TCS is the leading software provider of enterprise delay repay solutions to the UK Rail Industry. The business has developed novel technology that allows train operators to automatically process the large volumes of consumer claims arising from rail delays and in doing so lower the transactional costs involved whilst speeding up response times and helping eliminate fraud. The benefits to the rail industry are significant and in a short space of time TCS has already secured several major TOC customers. DRS is a consumer facing web portal that enables rail passengers to quickly and easily submit valid claims under the delay repay scheme to rail operators. The business operates a subscription service model and is highly relevant to regular rail travellers and commuters who are often delayed many times per month and wish to forego the time and effort involved in submitting multiple individual claims.
In the year ended 30 September 2017, TCS and DRS generated revenue of £0.7m and adjusted Profit before Tax of £0.3m. The TCS and DRS offerings are highly complementary to Tracsis' rail offering and will bring substantial cost benefits to our TOC client base whilst also improving customer satisfaction. The Directors of Tracsis believe this market is set for significant growth in the years ahead.
The acquisition consideration comprises an initial cash payment of £1.75m which was funded out of Tracsis cash reserves and the issue of 28,571 new ordinary shares in Tracsis (issued at a price of 525p which valued the shares at £0.15m), along with a payment of around £0.2m that represents the value of the Company's tangible net assets at completion. Additional contingent consideration of up to £4.7m is payable subject to TCS and DRS achieving certain financial targets in the three years post acquisition.

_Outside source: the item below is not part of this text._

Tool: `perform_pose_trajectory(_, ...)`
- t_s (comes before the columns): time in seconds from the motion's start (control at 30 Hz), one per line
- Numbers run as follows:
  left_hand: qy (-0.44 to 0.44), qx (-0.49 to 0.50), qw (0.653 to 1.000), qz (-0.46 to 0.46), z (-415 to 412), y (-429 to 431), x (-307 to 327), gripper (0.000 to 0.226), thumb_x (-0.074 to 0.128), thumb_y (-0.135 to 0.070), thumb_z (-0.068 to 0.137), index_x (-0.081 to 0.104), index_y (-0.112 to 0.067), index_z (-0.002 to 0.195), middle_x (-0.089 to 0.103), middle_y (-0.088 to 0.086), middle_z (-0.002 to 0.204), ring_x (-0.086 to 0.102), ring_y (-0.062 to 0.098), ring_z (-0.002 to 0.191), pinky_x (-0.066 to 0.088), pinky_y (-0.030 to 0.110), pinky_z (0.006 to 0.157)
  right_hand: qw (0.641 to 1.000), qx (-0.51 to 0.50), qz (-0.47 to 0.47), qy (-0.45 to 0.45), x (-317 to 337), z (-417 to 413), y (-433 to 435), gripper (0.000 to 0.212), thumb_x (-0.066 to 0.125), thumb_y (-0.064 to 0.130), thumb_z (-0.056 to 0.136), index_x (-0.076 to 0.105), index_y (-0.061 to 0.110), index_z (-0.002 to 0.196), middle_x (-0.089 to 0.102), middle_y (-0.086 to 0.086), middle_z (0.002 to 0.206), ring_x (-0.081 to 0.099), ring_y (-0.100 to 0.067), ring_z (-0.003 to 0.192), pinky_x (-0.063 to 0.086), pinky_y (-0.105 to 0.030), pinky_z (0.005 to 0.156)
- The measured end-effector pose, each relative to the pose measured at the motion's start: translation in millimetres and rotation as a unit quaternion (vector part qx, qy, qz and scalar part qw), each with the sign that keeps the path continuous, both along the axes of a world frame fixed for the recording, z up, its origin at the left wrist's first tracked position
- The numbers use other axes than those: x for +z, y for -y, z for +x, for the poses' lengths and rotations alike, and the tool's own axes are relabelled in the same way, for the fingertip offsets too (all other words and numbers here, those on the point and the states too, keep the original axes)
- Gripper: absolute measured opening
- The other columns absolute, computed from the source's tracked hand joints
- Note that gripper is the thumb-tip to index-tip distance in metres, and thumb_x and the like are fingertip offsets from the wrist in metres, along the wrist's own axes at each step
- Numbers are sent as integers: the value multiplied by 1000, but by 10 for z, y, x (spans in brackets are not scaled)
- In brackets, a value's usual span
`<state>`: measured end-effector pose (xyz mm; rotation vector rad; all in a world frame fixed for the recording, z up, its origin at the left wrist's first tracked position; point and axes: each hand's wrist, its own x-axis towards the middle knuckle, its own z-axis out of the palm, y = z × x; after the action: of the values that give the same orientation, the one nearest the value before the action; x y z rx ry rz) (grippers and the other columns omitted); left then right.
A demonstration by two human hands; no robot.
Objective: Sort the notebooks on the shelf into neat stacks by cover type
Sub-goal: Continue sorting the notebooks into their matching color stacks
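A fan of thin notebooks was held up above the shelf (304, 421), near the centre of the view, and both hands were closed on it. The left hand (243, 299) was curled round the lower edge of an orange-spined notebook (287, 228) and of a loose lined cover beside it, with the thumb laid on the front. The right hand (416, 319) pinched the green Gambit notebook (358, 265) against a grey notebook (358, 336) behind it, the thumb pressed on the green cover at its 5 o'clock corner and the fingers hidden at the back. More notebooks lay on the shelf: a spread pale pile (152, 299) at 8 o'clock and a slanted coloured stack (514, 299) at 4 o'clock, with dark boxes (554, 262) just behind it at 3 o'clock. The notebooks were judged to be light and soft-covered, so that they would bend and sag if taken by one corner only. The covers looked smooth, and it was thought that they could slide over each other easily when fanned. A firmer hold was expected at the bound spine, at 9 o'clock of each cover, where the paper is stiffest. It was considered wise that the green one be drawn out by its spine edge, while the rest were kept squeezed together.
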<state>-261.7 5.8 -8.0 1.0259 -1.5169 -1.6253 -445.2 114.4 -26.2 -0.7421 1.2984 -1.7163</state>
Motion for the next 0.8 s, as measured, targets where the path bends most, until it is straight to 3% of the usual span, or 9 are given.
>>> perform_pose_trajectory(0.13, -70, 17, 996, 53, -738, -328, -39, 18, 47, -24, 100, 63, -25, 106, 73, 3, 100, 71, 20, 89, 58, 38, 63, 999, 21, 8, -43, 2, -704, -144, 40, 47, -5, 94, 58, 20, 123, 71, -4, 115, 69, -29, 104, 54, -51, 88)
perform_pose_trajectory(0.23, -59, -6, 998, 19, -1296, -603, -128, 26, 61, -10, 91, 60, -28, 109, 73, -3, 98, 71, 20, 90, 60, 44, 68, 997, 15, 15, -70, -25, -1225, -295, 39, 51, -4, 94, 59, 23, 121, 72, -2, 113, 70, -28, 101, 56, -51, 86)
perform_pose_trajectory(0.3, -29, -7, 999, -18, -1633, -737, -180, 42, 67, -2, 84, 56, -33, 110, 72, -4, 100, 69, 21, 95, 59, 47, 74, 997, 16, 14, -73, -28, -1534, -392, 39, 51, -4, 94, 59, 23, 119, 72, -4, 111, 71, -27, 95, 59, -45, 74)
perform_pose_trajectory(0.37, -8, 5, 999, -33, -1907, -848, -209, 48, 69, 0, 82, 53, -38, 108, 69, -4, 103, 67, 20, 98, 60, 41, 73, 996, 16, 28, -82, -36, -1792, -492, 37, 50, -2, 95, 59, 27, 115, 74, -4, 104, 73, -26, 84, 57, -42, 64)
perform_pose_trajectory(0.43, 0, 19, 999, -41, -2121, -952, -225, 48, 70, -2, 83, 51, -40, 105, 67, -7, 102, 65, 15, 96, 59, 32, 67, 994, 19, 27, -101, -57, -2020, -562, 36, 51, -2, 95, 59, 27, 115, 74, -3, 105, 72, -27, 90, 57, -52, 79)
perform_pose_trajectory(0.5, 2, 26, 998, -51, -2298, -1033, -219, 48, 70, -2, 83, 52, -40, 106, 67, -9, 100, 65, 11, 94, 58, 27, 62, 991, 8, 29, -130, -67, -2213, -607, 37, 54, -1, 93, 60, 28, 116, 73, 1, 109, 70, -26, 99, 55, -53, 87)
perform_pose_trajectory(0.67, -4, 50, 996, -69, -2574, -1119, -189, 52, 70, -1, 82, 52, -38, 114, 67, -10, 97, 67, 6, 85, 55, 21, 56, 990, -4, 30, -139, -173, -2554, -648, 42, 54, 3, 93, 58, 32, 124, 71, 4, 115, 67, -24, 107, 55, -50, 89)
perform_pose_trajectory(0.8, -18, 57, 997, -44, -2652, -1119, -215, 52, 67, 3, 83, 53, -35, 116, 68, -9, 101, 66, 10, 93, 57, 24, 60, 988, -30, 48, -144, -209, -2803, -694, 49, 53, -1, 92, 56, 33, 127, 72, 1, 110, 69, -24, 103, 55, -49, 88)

The Directors are still assessing the fair value of the contingent consideration payable and the associated fair value of the assets and liabilities and full details will be provided in the Annual report for the year ending 31 July 2018.
Statement of Directors' Responsibilities
The Directors confirm to the best of their knowledge that:
i) The condensed consolidated interim financial information has been prepared in accordance with IAS 34 Interim Financial Reporting as adopted by the European Union;
ii) The interim management report includes a fair review of the information required by the FSA's Disclosure and Transparency Rules (4.2.7 R and 4.2.8 R).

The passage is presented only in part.